The JF&CS Parkinson's Community Quilt
Written by: Stepheny Riemer

JF&CS Parkinson's Community QuiltCreating art is a gift. Art is a process for thinking, observing the world around us, for getting in touch with our feelings, for self-expression of our moods and life’s experiences, and for constant learning. It is freeing and uplifting to make something that did not exist before. The time used to create is time well spent.
 
While creating, the artist is present in the moment, engaged and focused on the evolving project. As one creates, whether in sculpture, paint, fabric, or mixed media there is the thrill and excitement of spontaneity in the process of this meaningful activity. The artist’s inner ideas and feelings may burst forth into the artwork. The creation grows with the love that is transmitted through the artist’s hand. The piece begins to tell a visual story, with the power to emit mood and emotions through the thoughtful choice of colors; patterns; figures; shapes; textures; motion; lights and darks; composition; and structure of the piece.
 
The JF&CS Parkinson’s Family Support program is a multidimensional, enthusiastic community-based program for people with Parkinson’s disease (PD) and their families. In the wisdom of offering a visual arts aspect to their programming, this quilt project was initiated.
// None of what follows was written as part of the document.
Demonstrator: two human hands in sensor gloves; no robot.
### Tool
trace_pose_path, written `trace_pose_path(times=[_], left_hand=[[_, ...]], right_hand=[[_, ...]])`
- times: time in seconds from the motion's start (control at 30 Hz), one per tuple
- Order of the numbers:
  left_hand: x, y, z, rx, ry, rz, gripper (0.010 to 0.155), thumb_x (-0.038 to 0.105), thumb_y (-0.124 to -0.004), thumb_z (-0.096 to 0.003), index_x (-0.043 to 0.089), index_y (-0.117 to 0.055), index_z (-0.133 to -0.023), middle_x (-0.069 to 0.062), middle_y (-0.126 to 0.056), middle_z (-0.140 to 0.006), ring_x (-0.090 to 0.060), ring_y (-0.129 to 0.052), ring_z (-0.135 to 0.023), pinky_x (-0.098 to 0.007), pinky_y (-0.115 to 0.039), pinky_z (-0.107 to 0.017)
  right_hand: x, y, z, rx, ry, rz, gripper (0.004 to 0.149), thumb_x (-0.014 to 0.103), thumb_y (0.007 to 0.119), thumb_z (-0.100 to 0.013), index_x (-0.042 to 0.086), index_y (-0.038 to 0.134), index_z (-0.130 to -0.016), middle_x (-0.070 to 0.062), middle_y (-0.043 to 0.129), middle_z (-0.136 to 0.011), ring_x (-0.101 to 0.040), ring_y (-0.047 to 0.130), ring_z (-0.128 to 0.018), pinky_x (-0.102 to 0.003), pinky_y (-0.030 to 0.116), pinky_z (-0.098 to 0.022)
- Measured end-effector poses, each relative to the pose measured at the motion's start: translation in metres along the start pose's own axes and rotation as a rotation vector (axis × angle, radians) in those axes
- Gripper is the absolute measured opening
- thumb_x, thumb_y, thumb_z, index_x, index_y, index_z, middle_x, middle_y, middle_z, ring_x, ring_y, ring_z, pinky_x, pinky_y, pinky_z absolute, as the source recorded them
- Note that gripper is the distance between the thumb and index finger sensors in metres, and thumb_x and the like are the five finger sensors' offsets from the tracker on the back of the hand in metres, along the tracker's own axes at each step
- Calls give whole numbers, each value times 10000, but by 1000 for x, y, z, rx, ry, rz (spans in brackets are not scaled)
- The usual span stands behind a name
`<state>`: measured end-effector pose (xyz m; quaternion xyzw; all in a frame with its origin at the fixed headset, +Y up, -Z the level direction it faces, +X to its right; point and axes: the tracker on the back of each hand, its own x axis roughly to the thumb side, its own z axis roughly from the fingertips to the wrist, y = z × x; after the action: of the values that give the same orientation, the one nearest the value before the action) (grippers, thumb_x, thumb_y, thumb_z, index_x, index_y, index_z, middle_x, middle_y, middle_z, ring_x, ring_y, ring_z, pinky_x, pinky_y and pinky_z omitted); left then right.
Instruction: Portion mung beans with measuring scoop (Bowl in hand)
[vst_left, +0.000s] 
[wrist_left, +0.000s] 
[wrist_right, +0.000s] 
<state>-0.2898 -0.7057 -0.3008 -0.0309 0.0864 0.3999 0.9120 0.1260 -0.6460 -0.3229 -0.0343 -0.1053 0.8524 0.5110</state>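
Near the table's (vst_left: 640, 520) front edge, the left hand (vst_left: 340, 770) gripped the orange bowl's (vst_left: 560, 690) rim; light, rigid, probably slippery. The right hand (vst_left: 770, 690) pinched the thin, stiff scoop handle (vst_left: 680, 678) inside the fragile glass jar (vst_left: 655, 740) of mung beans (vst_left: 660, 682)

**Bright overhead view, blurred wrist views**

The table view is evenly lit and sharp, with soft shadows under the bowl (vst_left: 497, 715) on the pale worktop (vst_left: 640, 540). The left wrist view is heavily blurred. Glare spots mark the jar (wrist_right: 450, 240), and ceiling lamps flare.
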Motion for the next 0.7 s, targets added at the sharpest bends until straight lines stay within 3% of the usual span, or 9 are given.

A group of willing, curious and adventuresome participants signed on to the quilt project. The stimulating and novel activity was coordinated by the JF&CS Parkinson’s team of talented and compassionate staff and volunteers.
 
Starting this new art project presented many questions about the materials and the approach. What do I want to show in my square? What do I want to say through the visual arts? How do I choose from the multitude of fabrics and patterns and colors offered at the quilting sessions? How do I put the pieces together? How will disparate pieces of fabric tell my story, elicit my feelings and become cohesive?
 
With the guidance of quilters Diana Galson-Kooy and Karen Mondell of DK Threads, the initial uncertainty of the process evolved into focused attention to color, shapes, details, and form from which heartfelt stories and experiences of each participant took shape and ultimately emerged into the participant’s completed individual square.
 
The process of creating this artwork together with the thrill of showing a finished square gave each participant, some together with a friend or relative, a sense of satisfaction, wonder, reward and power that comes with creating art.

What began as twenty individual people whose lives had been impacted by PD completing individual projects, evolved into a moving and magnificent quilt, hung prominently at JF&CS, representing creative artists bound together as a community.